Pobre Helena! Já lá vão quatro páginas só a falar de mim. Vejamos o que tens feito. Andas muito triste? Passeias? Lês? Jogas? Tocas? Conta-me a tua vida o mais miudamente que puderes. Conta-me a vida de todos. Não me escondas nada; se, por exemplo, ao abrir um livro ou tocar uma tecla do piano, pensares em mim, escreve isso mesmo, marcando o dia e até a hora, se puder ser. E depois dou-te o direito de perguntar onde ficou a minha gravidade, e responderei que há uma puerilidade séria, e que os extremos se tocam. Quando assim não seja, a culpa é do céu, que me não deu uma irmã criança; agora é preciso que comecemos pela primeira fase da vida.
Deixei muito recomendado ao Mendonça que fosse à nossa casa com frequência. Não sei se ele se terá lembrado e cumprido a promessa que me fez. Se não tiver cumprido, hás de mandar-lhe dizer que eu o detesto e abomino; que ele é o maior traidor que o céu cobre; que tudo fica acabado entre mim e ele; que a amizade é um culto, etc. Dize o que te parecer e pelo modo que te é usual.

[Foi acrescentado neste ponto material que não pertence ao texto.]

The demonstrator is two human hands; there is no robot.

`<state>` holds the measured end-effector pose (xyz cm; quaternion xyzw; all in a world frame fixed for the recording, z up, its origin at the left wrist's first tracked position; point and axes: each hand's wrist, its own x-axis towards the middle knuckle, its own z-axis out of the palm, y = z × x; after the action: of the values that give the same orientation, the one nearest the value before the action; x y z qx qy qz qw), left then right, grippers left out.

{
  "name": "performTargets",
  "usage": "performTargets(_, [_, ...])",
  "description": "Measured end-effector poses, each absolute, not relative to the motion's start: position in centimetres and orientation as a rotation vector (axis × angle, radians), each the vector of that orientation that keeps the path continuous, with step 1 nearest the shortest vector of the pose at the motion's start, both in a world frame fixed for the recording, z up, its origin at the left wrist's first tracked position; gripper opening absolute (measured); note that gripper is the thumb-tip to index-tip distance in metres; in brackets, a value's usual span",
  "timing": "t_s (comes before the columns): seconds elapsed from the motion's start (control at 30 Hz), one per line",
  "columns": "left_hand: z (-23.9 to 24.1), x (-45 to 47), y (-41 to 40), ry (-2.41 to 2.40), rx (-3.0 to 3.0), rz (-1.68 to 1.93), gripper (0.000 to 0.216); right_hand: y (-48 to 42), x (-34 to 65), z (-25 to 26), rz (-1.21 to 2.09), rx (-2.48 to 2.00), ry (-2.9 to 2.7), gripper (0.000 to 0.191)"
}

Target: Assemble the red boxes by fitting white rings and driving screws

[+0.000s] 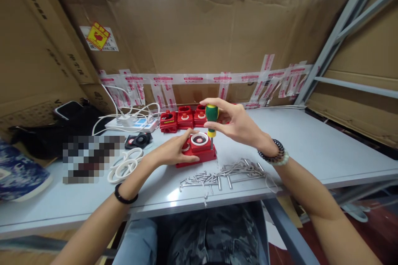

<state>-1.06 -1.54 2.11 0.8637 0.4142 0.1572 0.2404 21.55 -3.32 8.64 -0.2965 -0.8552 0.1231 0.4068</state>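
Note:
A red housing (202, 156) with a white ring around a dark round centre lies on the table in front of me. My left hand (174, 149) grips its left end, thumb along the near side and fingers over the top. Held upright in my right hand (238, 118) is a screwdriver (212, 118) with a green and yellow handle. Its shaft points down at the right end of the housing; the tip itself is hard to make out. Just in front lie a pile of loose screws (203, 179) and several metal rods with string (242, 169).
Behind stand several more red housings (185, 118). To the left are white rings (126, 167), a small black part (138, 140), a power strip (137, 124) with white cables and a black bag (74, 126). A cardboard wall (199, 29) closes off the back; a metal frame (329, 41) rises at right.

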Motion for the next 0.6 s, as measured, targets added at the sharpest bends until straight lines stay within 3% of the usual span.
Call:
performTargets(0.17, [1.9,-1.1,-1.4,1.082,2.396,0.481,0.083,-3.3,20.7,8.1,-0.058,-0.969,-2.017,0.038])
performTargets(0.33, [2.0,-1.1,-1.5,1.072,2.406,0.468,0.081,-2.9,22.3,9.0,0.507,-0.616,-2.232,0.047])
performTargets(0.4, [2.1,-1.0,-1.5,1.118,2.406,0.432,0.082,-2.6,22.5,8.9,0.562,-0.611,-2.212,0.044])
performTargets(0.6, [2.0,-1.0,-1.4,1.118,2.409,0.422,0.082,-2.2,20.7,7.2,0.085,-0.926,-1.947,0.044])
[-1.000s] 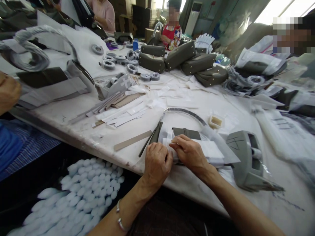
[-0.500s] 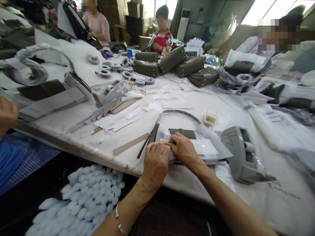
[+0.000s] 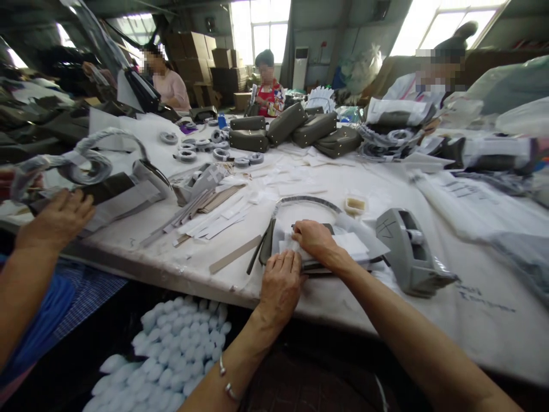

Lembro-me de ti a propósito de tudo. Hoje de tarde, por exemplo, o terreiro oferecia um aspecto bonito e característico. "Se ela estivesse aqui", disse comigo, "faria um magnífico desenho". Peguei de um lápis que trouxe, meia folha de papel, e quis reproduzir o panorama. Escrevi um problema algébrico! Foi um conselho que me deu o lápis: ninguém se meta a fazer aquilo que ignora. Eu ignorava o que era estar ausente da família; por que motivo me determinei a tentá-lo? Interrompi esta carta para receber o Dr. Fróis, que é o médico de D. Clara; veio ao meu quarto para me dizer que o estado da doente é perdido, que a morte é certa; mas que a vida pode prolongar-se ainda por muitos dias. Vê que perspectiva! Estou com raiva de mim mesmo; esses últimos dias da enferma pesam sobre mim como se fora o punho fechado do destino. Se a morte é certa, por que viver alguns dias mais? E é vida isso, ou é morrer aos goles, sem consciência do que se perde nem do que se vai ganhar? Está decidido; posso ir daqui a seis dias ou daqui a um mês. Será o que Deus quiser. Manda-me, entretanto, alguns livros. No meu quarto só achei um Manual de medicina prática. Manda-me alguma cousa que me faça lembrar o Andaraí. Tira da estante oito ou dez volumes, à tua escolha. Manda também algum trabalho de agulha teu; quero mostrá-lo à cunhada de D. Clara, a quem gabei muito os teus talentos. Se puderes desenhar alguma cousa, à pressa, o tanque, a varanda ou qualquer outro lugar, faze-o, e manda com o resto. Escreve-me longamente; conta-me tudo o que houver interessante; fala-me de ti, que é o meio de consolar minhas saudades, que são imensas, imensas como este amor que tenho à minha família toda. Vou fazer por voltar breve. Adeus, minha boa Helena; adeus, minha vida, adeus, ó mais bela e doce de todas as irmãs!
P.S. Reli a carta, e fiquei envergonhado do trecho a respeito da vida da doente. Perdoa-me a ferocidade, e leva-a em conta da solidão.